[[ Exercise materials open ]]

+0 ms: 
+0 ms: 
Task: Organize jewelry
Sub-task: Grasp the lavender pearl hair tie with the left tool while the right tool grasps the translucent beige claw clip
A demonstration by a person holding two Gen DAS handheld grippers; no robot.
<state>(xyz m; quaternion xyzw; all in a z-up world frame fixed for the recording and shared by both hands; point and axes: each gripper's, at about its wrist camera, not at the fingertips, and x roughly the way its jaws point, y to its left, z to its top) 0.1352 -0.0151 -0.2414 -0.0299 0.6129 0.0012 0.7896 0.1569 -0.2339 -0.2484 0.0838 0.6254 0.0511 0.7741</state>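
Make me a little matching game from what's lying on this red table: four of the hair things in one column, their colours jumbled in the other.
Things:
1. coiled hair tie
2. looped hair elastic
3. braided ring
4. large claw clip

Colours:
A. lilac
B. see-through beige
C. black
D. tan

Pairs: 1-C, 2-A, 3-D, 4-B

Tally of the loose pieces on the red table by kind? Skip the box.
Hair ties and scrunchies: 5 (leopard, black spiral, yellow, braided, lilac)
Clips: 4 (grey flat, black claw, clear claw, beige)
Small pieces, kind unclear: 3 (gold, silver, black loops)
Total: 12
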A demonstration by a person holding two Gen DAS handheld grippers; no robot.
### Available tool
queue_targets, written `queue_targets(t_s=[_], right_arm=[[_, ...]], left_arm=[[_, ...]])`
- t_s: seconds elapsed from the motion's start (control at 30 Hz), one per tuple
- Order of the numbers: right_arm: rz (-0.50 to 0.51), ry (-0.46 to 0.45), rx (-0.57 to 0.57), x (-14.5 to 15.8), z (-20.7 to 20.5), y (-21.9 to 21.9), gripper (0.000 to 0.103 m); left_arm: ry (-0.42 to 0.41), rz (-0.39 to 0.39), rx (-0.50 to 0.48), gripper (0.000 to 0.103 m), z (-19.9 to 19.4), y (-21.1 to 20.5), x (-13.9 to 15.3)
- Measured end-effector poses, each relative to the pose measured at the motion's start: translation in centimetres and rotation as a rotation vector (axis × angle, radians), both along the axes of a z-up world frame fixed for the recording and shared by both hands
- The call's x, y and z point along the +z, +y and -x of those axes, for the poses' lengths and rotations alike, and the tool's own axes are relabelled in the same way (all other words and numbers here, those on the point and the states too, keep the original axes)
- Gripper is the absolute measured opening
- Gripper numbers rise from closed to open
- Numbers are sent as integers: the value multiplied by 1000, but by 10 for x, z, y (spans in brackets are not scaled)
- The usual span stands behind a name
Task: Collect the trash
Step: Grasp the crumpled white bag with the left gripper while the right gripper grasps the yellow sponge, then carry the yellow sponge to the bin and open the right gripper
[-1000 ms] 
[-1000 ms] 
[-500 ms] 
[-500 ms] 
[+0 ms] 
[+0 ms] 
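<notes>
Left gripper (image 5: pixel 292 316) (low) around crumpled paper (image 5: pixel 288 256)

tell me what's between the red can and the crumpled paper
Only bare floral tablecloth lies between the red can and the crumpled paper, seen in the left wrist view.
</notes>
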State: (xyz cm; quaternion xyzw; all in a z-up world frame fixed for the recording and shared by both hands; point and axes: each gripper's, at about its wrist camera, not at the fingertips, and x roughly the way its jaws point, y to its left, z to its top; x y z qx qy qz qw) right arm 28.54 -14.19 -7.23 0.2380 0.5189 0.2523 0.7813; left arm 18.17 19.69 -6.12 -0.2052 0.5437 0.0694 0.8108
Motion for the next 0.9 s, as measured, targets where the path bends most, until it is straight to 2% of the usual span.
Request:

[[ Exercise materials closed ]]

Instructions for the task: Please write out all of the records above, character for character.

Answer to the problem:
+0 ms: 
+0 ms: 
Task: Organize jewelry
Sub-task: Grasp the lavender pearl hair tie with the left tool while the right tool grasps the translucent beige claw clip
A demonstration by a person holding two Gen DAS handheld grippers; no robot.
<state>(xyz m; quaternion xyzw; all in a z-up world frame fixed for the recording and shared by both hands; point and axes: each gripper's, at about its wrist camera, not at the fingertips, and x roughly the way its jaws point, y to its left, z to its top) 0.1352 -0.0151 -0.2414 -0.0299 0.6129 0.0012 0.7896 0.1569 -0.2339 -0.2484 0.0838 0.6254 0.0511 0.7741</state>
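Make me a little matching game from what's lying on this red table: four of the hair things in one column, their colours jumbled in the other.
Things:
1. coiled hair tie
2. looped hair elastic
3. braided ring
4. large claw clip

Colours:
A. lilac
B. see-through beige
C. black
D. tan

Pairs: 1-C, 2-A, 3-D, 4-B

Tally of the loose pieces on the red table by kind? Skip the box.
Hair ties and scrunchies: 5 (leopard, black spiral, yellow, braided, lilac)
Clips: 4 (grey flat, black claw, clear claw, beige)
Small pieces, kind unclear: 3 (gold, silver, black loops)
Total: 12
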A demonstration by a person holding two Gen DAS handheld grippers; no robot.
### Available tool
queue_targets, written `queue_targets(t_s=[_], right_arm=[[_, ...]], left_arm=[[_, ...]])`
- t_s: seconds elapsed from the motion's start (control at 30 Hz), one per tuple
- Order of the numbers: right_arm: rz (-0.50 to 0.51), ry (-0.46 to 0.45), rx (-0.57 to 0.57), x (-14.5 to 15.8), z (-20.7 to 20.5), y (-21.9 to 21.9), gripper (0.000 to 0.103 m); left_arm: ry (-0.42 to 0.41), rz (-0.39 to 0.39), rx (-0.50 to 0.48), gripper (0.000 to 0.103 m), z (-19.9 to 19.4), y (-21.1 to 20.5), x (-13.9 to 15.3)
- Measured end-effector poses, each relative to the pose measured at the motion's start: translation in centimetres and rotation as a rotation vector (axis × angle, radians), both along the axes of a z-up world frame fixed for the recording and shared by both hands
- The call's x, y and z point along the +z, +y and -x of those axes, for the poses' lengths and rotations alike, and the tool's own axes are relabelled in the same way (all other words and numbers here, those on the point and the states too, keep the original axes)
- Gripper is the absolute measured opening
- Gripper numbers rise from closed to open
- Numbers are sent as integers: the value multiplied by 1000, but by 10 for x, z, y (spans in brackets are not scaled)
- The usual span stands behind a name
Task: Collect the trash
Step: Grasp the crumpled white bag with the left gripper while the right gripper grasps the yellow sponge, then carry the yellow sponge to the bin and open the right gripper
[-1000 ms] 
[-1000 ms] 
[-500 ms] 
[-500 ms] 
[+0 ms] 
[+0 ms] 
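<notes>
Left gripper (image 5: pixel 292 316) (low) around crumpled paper (image 5: pixel 288 256)

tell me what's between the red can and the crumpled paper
Only bare floral tablecloth lies between the red can and the crumpled paper, seen in the left wrist view.
</notes>
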State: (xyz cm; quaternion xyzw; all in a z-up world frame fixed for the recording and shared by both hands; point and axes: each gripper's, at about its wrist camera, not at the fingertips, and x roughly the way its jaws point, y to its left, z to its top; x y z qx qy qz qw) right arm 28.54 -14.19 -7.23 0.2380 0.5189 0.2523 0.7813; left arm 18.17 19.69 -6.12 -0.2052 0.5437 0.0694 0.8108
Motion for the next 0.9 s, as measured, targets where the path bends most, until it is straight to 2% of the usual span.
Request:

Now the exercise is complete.